Personal Reflections
Many of the narratives that have emerged since 2000 illuminate the personal stories of Black writers who have embraced Buddhism. Rev. angel Kyodo williams’s first book, Being Black (2000) recognizes that specific suffering experienced by Black people renders the practice of Buddhism as a natural path to alleviate suffering. Jan Willis’s memoir Dreaming Me (2001) and Faith Adiele’s reflections in Meeting Faith (2005) similarly elaborate how Buddhism meditation and Asian teachers offer particular relevance for healing the inner wounds of Black people. Since 2015, a number of Black Buddhist reflections have brought the tradition of Buddhism into mainstream conversation within Black communities: See, for example, Insight teachers Spring Washam’s A Fierce Heart (2017) and Ralph Steele’s Tending the Fire (2014).
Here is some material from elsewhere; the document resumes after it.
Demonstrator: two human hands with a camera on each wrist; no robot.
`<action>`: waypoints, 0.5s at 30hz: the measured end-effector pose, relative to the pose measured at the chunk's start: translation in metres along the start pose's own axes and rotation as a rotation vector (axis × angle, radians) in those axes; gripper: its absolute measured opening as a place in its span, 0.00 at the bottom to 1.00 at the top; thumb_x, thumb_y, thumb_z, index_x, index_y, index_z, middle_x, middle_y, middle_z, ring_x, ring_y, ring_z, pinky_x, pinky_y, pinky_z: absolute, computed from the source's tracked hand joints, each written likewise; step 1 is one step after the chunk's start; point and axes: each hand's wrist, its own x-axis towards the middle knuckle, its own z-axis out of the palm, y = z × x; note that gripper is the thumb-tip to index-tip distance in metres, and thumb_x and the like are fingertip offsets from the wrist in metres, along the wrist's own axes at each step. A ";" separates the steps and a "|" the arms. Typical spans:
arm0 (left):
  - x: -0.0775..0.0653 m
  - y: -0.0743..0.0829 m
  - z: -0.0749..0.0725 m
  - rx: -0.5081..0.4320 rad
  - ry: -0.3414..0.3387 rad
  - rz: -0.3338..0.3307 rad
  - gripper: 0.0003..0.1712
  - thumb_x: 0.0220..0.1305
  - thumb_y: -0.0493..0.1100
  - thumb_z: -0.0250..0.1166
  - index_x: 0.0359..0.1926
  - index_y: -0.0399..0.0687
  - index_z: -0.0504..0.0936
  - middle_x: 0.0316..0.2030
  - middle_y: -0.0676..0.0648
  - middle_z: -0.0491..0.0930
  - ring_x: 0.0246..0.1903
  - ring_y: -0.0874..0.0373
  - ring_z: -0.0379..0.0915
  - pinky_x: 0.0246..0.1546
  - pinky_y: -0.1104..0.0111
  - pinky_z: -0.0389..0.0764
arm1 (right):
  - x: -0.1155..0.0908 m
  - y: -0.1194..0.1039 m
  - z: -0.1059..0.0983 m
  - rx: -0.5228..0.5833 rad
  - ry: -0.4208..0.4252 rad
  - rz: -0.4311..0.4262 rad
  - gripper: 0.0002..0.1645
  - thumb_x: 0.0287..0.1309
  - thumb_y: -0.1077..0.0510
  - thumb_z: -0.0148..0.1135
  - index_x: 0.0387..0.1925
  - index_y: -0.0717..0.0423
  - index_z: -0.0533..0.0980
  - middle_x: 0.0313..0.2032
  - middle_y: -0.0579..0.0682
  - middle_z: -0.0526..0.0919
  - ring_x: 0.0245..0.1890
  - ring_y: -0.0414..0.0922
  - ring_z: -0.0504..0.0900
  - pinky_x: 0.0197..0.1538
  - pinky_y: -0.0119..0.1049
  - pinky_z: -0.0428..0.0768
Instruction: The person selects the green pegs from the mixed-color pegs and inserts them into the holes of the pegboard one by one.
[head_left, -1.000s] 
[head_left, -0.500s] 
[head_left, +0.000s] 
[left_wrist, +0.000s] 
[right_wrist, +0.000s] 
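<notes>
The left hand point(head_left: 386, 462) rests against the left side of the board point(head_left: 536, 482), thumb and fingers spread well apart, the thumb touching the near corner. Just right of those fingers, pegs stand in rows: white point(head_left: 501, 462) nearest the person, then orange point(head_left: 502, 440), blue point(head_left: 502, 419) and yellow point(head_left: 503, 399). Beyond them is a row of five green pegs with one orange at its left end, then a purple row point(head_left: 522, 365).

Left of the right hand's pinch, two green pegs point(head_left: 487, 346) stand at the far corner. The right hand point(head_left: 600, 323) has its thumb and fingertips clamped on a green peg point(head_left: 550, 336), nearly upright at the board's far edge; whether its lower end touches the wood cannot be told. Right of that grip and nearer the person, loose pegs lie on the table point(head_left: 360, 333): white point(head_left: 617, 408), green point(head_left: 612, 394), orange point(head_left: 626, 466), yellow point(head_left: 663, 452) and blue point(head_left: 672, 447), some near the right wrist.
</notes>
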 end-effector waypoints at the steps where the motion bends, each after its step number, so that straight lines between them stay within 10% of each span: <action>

In addition to uplifting how these Black Buddhist writers have navigated race and racism, many of these narratives intersect gender and sexuality in their reflections.
Adiele, Faith. Meeting Faith: The Forest Journals of a Black Buddhist Nun. New York: W. W. Norton, 2005.
College student Faith Adiele travels to Thailand and temporarily ordains as a nun in order to better understand her research project. In so doing, she investigates how Buddhist practice addresses her deepest anxieties and questions.
Masters, Jarvis Jay. Finding Freedom: How Death Row Broke and Opened My Heart. Boulder, CO: Shambhala, 2020.
Writing from death row in a maximum-security prison, Jarvis Jay Masters reflects on the meaning and practice of Buddhism as a Black man in an environment rife with constant racism, aggression, manipulation, and violence. First published 1997.
Steele, Ralph. Tending the Fire: Through War and the Path of Meditation. Maui, Hawai’i: Sacred Life Publishers, 2014.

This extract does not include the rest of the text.